Task goal >>
Below are the records; copy each line in them that holds the word "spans".
________________________________________
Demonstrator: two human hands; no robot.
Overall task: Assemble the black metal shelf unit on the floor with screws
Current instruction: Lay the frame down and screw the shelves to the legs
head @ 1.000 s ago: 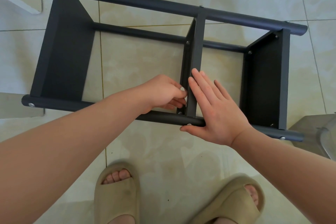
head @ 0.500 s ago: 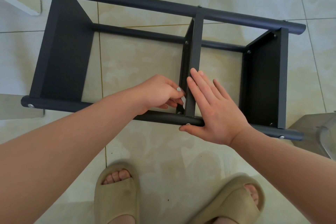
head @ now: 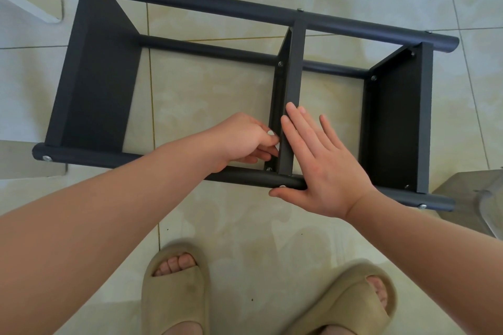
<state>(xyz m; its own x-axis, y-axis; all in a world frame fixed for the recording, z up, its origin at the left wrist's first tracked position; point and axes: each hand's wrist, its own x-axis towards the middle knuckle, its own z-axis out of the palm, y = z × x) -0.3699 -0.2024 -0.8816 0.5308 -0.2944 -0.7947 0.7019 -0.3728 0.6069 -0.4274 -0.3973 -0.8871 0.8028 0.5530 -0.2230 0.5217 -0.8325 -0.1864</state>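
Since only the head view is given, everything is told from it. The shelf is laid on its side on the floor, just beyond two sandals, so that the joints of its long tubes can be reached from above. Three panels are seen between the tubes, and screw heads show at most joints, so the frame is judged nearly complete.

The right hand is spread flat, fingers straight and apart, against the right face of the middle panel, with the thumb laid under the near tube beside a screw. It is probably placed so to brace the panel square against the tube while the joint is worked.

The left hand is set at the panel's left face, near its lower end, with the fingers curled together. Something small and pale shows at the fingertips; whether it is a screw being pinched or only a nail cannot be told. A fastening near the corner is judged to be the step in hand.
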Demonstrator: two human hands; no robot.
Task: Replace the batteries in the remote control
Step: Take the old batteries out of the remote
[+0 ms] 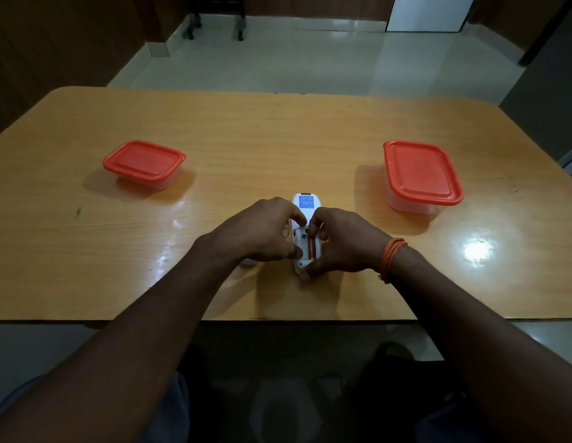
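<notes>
- The left hand [262,233] lay over the left side of the remote [306,203]. Its fingers were curled, the forefinger tip was on the back of the case and the thumb was against the left edge, so it gripped the remote.
- The right hand [340,246] was curled round the right side of the remote. Its thumb was against the near end, and its forefinger tip touched the far end of the battery [312,247].
- A wristband [392,259] of orange thread circled the right wrist.
- The remote was white and lay face down on the table [278,132], about midway between the left and right edges and nearer the near edge than the far one. A blue label showed on its far end.
- The battery compartment was uncovered. One orange battery lay in the right slot, lengthwise along the remote; the left slot was partly hidden by the left hand.
- A small pale thing [246,262] showed under the left wrist; what it was could not be told.
- A smaller box [144,161] with a red lid stood toward the left edge, well apart from the hands.
- A larger box [422,174] with a red lid stood toward the right edge, its lid shut.
- Beyond the far edge lay a pale tiled floor [278,59].
</notes>
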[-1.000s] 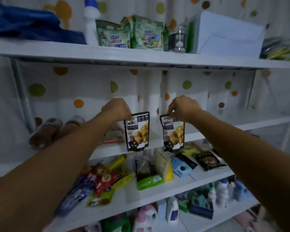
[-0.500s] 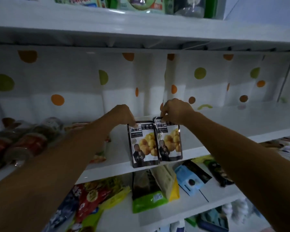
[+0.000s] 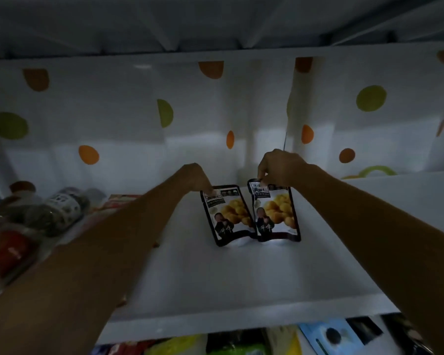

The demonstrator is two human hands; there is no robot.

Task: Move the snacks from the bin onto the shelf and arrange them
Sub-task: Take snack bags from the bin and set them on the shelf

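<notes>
Along the bottom edge of the frame, blurred packets (image 3: 241, 342) on a lower level, too dim to count. Above them, the white shelf (image 3: 215, 290), filling the middle of the frame. Two bare forearms, one from each lower corner, reaching up and inward over it.

At centre frame, two matching black pouches printed with yellow balls, standing on the shelf side by side, bottom corners touching or nearly so, tops tipped slightly back: left pouch (image 3: 228, 216) and right pouch (image 3: 277, 213).

Left hand (image 3: 195, 178) knuckles up, fingers curled, pinching the left pouch at its upper left corner. Right hand (image 3: 280, 165) bent at the wrist, thumb and forefinger nipping the top edge of the right pouch near its left corner.

At middle left, jars (image 3: 62, 208) lying on the same shelf, blurred, number unclear. Behind everything, a white sheet (image 3: 113, 111) with orange and green dots. Across the top, the underside of an upper board (image 3: 215, 21).
</notes>
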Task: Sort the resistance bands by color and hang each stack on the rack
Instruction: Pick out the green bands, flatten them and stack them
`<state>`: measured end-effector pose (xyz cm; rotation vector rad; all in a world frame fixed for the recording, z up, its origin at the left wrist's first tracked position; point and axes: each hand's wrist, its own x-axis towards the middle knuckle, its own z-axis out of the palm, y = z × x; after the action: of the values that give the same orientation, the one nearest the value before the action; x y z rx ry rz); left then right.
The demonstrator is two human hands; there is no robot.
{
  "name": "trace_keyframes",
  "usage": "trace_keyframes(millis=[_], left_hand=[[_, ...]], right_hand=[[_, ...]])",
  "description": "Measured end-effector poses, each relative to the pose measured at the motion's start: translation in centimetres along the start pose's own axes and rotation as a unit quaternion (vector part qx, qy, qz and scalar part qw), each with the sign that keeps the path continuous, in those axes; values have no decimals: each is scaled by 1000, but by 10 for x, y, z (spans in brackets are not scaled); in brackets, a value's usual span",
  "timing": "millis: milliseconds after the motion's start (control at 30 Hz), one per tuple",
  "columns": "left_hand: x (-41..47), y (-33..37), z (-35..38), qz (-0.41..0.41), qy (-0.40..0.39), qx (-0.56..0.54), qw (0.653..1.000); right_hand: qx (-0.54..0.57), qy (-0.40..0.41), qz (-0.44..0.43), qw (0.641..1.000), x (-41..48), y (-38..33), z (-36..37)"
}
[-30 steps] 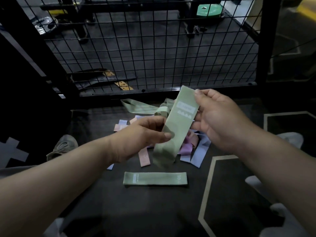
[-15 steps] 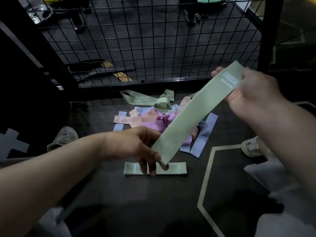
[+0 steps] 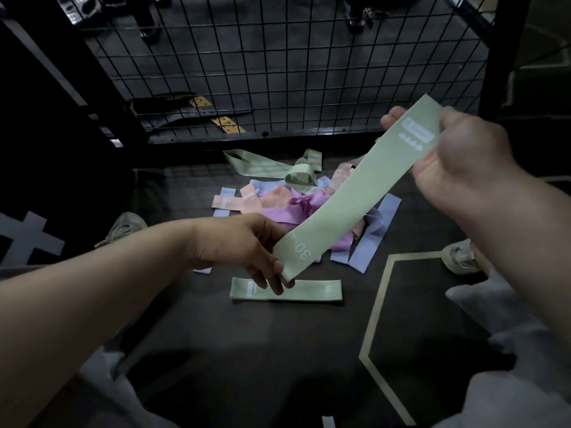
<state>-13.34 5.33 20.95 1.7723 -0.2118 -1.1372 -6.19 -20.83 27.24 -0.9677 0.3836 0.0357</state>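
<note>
A pale green resistance band [image 3: 355,193] is stretched out flat between both hands, slanting from lower left to upper right. My left hand [image 3: 247,242] pinches its lower end, the one marked 30. My right hand [image 3: 457,159] grips its upper end by the white label. Below it, another green band [image 3: 309,290] lies flat on the dark floor. Behind lies a mixed pile of bands [image 3: 293,205]: pink, purple, blue, and more green ones [image 3: 262,165] at the back.
A black wire-mesh rack panel [image 3: 278,72] stands upright behind the pile, with a black post [image 3: 500,57] at its right. My shoes [image 3: 123,227] [image 3: 457,254] flank the pile. A tan line [image 3: 377,319] marks the floor at right.
The band went from upright and close between the hands to pulled out long and slanted. My right hand moved up and right, my left hand down toward the floor band.
</note>
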Motion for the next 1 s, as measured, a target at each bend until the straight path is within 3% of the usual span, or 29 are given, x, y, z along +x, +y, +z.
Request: trace_keyframes(millis=[167, 300, 400, 467, 633, 800, 1000], left_hand=[[6, -8, -4, -70, 121, 62, 988], [8, 2, 1, 46, 226, 26, 973], [6, 15, 2, 157, 194, -30, 968], [5, 20, 6, 173, 153, -60, 971], [9, 17, 11, 163, 130, -114, 971], [11, 14, 8, 143, 122, -194, 963], [15, 9, 7, 157, 62, -195, 966]], right_hand=[[-91, -94, 70, 989, -20, 14, 5], [-216, -149, 79, 962, -39, 30, 14], [-409, -202, 7, 890, -48, 43, 13], [-455, -221, -38, 862, -53, 50, 14], [-396, -206, 12, 895, -46, 50, 11], [-240, -157, 70, 955, -45, 48, 13], [-129, -102, 89, 982, -36, 37, 16]])
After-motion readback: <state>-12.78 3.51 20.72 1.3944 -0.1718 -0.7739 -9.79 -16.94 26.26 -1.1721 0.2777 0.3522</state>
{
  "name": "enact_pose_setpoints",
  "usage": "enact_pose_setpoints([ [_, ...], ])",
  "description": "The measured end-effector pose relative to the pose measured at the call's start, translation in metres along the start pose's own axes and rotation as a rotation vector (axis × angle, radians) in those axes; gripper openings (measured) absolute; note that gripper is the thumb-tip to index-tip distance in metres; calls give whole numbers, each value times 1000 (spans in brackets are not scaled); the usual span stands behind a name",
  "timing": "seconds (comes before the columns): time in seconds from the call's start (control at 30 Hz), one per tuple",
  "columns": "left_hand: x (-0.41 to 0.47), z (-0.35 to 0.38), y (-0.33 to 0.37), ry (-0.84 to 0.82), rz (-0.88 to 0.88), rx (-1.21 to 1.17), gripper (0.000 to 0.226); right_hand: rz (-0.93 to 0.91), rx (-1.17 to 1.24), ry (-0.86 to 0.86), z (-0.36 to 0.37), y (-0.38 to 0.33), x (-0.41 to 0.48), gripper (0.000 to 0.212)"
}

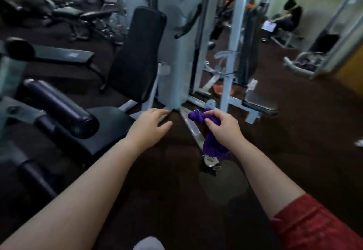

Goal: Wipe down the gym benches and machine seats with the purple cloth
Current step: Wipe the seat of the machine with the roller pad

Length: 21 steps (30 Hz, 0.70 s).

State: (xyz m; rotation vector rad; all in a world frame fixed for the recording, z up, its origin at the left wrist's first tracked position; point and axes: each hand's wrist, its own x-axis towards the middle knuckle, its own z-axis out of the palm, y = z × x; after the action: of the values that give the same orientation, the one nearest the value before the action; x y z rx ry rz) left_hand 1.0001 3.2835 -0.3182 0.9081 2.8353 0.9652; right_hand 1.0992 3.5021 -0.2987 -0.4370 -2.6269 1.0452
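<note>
One view: head cam, looking down past both forearms; the left edge is blurred.
Left hand (149, 125): empty, fingers spread wide and fairly straight. It hovers over the dark floor (167, 190) just beside the front right corner of the machine seat (110, 129). I see no contact with anything.
Right hand (222, 127): thumb and fingers curled round the purple cloth (213, 145), gripping it near the top.
Purple cloth: bunched. One wad sticks out to the left of the fingers and the rest hangs down below the palm. It's in the air, apart from every pad.
Machine seat: black pad, left of the left hand.
Backrest (139, 53): black, upright behind the seat, against the white frame (172, 63).
Roller pad (60, 108): black cylinder over the seat's left side.
Small bench (259, 102): dark pad on white legs, beyond the right hand, to the right of the cloth.
Flat bench (64, 55): dark, further back on the left.
Red sleeve (314, 224): on the right upper arm, bottom right corner.
Background: seated person (290, 19) far right by the wall, too blurred for me to say more.
</note>
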Motion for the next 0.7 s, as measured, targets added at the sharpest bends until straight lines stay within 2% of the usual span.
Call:
enact_pose_setpoints([
  [0.37,5,-44,-94,236,-375,78,46,-262,126,-338,123,-57,126,20],
  [0.7,51,-67,-155,334,-570,69,47,-380,138,-494,193,-103,242,24],
])
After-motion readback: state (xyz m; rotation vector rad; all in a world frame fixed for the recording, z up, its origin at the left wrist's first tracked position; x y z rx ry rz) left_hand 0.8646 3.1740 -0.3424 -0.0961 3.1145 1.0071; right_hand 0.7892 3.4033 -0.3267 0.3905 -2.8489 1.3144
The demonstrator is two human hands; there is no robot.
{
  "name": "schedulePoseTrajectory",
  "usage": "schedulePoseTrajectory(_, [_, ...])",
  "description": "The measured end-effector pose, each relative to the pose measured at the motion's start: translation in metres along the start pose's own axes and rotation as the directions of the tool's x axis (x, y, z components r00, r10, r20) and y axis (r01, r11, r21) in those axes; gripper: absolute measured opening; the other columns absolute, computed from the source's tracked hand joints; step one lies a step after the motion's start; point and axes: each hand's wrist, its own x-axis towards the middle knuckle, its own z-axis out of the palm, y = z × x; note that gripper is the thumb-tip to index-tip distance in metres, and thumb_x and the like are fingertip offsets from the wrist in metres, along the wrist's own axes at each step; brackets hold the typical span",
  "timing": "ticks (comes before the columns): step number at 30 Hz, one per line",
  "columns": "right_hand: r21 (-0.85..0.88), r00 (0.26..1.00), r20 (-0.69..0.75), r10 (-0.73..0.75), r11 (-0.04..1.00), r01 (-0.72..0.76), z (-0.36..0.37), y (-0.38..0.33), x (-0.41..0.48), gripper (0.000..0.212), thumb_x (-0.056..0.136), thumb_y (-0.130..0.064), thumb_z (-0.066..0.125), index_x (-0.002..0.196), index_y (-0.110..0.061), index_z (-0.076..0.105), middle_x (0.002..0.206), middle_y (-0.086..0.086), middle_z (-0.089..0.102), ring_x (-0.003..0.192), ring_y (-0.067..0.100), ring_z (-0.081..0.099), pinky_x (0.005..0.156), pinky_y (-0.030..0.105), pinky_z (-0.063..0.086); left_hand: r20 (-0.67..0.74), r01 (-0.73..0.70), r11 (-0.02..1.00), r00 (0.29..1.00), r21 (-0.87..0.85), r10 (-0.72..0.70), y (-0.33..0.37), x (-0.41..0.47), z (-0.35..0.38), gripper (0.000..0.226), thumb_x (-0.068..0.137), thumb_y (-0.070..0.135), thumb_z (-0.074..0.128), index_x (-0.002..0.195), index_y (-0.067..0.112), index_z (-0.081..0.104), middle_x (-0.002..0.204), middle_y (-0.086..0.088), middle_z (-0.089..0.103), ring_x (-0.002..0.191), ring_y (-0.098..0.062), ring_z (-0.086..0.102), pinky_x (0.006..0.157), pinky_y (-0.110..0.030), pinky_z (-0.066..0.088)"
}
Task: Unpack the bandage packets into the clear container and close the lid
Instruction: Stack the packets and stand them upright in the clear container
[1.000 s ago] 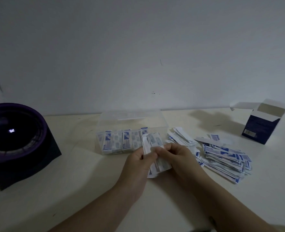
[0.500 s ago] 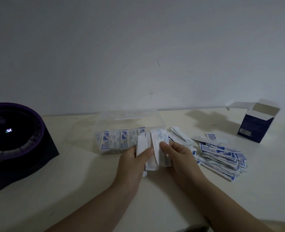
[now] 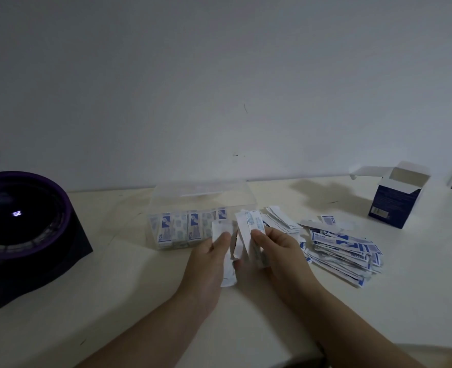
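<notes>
L hand (image 3: 209, 257) and R hand (image 3: 278, 251) each pinch part of a fan of bandage packets (image 3: 246, 235) — thumbs on top, just in front of the clear container (image 3: 198, 193), w/ packets upright inside. Loose pile (image 3: 344, 248) lies right; open box (image 3: 397, 197) beyond.

Off to your left: one dark domed gadget (image 3: 20, 221)
Purple rim, black square base, glossy top catching a couple of glints; it's parked on the cream table (image 3: 113, 301) with a plain white wall (image 3: 219, 75) behind.
</notes>
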Motion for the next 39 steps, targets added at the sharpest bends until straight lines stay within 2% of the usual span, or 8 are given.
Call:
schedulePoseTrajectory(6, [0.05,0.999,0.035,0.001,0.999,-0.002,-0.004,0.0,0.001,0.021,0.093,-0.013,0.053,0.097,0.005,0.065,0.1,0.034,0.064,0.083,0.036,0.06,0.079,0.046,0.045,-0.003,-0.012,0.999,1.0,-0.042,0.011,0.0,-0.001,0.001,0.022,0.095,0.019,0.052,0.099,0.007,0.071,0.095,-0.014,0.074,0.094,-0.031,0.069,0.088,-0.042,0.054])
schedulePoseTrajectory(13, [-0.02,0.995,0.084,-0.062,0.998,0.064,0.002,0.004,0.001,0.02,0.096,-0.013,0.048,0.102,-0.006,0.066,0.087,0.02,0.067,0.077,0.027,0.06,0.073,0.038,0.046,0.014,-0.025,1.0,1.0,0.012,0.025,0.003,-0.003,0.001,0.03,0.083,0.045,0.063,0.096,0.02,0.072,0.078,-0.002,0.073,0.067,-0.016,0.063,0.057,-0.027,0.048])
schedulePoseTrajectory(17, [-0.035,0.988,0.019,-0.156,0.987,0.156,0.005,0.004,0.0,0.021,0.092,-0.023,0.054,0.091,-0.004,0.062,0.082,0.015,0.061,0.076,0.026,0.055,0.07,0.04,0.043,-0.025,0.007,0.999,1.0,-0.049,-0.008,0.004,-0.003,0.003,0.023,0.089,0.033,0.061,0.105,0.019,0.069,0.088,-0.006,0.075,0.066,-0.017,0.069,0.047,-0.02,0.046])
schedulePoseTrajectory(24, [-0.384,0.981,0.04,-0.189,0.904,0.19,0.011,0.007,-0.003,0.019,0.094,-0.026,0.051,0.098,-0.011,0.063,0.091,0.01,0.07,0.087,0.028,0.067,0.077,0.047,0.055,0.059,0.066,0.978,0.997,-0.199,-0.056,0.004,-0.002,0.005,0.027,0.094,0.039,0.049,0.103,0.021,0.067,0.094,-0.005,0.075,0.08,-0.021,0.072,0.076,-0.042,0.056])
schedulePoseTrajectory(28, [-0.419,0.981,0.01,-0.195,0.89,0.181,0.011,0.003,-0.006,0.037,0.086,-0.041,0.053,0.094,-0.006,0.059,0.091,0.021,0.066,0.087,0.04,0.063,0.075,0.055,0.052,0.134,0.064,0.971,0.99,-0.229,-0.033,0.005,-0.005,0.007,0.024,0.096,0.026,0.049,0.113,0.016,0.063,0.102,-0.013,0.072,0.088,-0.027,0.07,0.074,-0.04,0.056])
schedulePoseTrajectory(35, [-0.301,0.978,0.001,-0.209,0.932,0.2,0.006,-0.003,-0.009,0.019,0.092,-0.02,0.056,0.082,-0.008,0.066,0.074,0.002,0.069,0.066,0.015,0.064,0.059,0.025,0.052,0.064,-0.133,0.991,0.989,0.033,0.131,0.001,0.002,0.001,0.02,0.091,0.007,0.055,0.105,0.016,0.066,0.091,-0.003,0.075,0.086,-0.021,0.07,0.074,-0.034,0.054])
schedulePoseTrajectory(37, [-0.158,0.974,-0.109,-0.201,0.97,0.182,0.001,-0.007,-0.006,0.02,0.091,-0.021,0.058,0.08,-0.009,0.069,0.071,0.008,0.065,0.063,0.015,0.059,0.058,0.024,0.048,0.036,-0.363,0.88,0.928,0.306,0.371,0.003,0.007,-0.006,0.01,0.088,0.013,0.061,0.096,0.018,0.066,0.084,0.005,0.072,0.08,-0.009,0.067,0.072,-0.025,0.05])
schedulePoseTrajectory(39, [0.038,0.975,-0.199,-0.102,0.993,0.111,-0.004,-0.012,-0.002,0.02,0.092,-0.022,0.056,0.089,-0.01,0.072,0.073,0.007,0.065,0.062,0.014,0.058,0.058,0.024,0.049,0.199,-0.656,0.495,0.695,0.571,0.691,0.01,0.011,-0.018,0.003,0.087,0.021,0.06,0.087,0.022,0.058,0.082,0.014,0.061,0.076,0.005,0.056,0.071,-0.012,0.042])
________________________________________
Written solution >>
  "description": "Measured end-effector poses, each relative to the pose measured at the motion's start: translation in centimetres along the start pose's own axes and rotation as a unit quaternion (vector part qx, qy, qz and scalar part qw), each with the sign that keeps the path continuous, in those axes; values have no decimals: each is scaled by 1000, but by 10 for x, y, z (spans in brackets are not scaled); in brackets, a value's usual span",
  "description": "The measured end-effector pose relative to the pose measured at the call's start, translation in metres along the start pose's own axes and rotation as a rotation vector (axis × angle, radians) in those axes; gripper openings (measured) absolute; note that gripper is the thumb-tip to index-tip distance in metres; calls give whole numbers, each value times 1000 (spans in brackets are not scaled); the usual span stands behind a name",

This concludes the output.